FATAL:partition_address_space.cc(77)

I think this is the file/line in question: https://chromium.googlesource.com/chromium/src/base/allocator/partition_allocator/+/fc98a25dea359f8d1f15e57d9278d81da73c7a09/src/partition_alloc/partition_address_space.cc#77

mara004 commented 9 months ago

@MarkCarbonell98 Does python-test.py pass when called directly, i.e. not through PHP?

mara004 commented 9 months ago

Pdfium binaries are now built without partitionalloc, so I'll close this issue: https://github.com/bblanchon/pdfium-binaries/issues/148 It'd be nice if you could test & report back with the next release, which is scheduled for approx 2 weeks from now.

MarkCarbonell98 commented 9 months ago

@mara004 when executing only python-test.py the script works. But when I call it through PHP it creates this error

mara004 commented 9 months ago

Hmm. Are you aware of any memory/allocation-related restrictions in PHP?
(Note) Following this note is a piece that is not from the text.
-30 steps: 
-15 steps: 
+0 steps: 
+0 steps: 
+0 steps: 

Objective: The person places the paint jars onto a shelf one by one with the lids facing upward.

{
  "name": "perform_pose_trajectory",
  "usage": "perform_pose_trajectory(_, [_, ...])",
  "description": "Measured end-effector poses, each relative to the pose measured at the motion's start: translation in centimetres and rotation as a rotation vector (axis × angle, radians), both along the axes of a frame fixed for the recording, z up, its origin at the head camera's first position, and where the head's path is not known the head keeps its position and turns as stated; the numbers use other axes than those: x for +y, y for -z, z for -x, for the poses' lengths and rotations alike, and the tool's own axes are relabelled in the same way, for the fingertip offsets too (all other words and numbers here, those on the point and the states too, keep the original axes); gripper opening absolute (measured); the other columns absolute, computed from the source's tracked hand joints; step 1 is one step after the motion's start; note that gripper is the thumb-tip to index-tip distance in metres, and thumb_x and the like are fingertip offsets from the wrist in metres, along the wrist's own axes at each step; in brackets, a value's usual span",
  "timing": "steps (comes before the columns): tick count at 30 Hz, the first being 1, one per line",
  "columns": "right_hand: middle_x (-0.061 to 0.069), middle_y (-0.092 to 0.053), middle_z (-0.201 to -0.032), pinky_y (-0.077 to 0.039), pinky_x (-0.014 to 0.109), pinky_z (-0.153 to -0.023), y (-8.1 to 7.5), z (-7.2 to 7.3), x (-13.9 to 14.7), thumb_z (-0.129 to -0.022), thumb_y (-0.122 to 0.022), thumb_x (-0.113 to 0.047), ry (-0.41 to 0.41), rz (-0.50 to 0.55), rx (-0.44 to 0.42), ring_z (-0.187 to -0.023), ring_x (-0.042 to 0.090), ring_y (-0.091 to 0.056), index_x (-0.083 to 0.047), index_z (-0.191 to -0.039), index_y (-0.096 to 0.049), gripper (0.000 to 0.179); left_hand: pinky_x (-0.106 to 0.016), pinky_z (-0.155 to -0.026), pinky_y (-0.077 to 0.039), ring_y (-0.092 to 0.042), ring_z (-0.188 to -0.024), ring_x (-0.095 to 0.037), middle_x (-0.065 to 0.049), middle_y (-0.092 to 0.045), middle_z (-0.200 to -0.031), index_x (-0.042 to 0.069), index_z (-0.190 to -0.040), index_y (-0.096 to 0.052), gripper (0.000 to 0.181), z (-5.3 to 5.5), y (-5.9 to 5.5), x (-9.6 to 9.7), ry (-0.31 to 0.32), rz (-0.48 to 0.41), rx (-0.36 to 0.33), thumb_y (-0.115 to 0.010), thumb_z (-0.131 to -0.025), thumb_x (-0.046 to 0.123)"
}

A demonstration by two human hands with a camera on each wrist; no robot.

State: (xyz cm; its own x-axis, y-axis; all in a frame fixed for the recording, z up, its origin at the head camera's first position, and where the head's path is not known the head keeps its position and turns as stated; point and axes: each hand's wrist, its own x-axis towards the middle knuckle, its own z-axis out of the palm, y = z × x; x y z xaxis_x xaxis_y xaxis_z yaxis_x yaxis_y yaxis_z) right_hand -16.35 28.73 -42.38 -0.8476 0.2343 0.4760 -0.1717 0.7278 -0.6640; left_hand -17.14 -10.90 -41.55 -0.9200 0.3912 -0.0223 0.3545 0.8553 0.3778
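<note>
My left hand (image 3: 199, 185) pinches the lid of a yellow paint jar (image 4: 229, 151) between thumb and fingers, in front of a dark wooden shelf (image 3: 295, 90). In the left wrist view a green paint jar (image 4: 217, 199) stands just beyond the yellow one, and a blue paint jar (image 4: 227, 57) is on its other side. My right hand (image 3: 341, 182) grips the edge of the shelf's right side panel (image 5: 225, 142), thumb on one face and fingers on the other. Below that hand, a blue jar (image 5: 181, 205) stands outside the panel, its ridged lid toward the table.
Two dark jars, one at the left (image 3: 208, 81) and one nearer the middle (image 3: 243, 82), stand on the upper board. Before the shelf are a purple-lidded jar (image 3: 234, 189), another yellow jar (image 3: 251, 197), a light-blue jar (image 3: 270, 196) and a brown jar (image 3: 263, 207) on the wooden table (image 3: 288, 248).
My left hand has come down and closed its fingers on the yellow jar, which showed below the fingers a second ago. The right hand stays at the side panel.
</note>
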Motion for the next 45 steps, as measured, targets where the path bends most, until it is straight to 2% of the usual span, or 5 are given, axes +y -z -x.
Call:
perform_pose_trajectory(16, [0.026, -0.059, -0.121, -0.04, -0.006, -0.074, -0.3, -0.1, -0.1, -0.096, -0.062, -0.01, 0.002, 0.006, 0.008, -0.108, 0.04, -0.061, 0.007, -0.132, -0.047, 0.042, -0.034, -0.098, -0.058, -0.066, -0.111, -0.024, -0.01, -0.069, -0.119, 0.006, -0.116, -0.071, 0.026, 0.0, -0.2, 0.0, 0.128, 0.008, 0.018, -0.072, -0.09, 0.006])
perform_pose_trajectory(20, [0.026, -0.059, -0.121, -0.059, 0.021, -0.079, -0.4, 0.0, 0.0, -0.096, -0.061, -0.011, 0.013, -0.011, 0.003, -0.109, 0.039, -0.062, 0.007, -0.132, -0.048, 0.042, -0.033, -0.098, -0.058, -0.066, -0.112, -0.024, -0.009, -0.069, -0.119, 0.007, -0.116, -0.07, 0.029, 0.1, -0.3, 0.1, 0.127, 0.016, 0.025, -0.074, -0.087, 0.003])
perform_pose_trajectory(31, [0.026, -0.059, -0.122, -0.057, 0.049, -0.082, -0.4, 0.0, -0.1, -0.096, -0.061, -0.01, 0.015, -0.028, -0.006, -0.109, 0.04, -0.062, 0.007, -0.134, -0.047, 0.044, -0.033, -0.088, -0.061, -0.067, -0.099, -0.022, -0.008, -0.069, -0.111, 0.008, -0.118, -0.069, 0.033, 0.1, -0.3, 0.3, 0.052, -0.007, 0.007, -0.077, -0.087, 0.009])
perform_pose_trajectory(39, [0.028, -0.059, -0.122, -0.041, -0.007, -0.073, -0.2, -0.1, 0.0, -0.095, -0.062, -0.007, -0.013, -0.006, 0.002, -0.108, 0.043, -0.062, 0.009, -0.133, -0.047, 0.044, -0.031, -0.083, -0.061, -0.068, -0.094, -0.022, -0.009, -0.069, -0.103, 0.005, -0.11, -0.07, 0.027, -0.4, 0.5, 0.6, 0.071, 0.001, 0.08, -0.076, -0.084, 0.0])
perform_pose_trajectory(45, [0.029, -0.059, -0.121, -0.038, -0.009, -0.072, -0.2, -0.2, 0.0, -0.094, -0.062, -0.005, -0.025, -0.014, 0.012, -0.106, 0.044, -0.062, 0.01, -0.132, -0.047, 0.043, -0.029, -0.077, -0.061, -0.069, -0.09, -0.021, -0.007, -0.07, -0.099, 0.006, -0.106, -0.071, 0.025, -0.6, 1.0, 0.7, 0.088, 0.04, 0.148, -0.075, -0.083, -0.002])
I experimented with your samples (calling a python script from PHP), but nothing seemed to happen: when adding prints I didn't see any output, and sleeps didn't result in a delay.

The latest pdfium-binaries release should be PartitionAlloc-free, so you could try to install pypdfium2 from source (git main), which will implicitly download the latest binary, and see if it works now.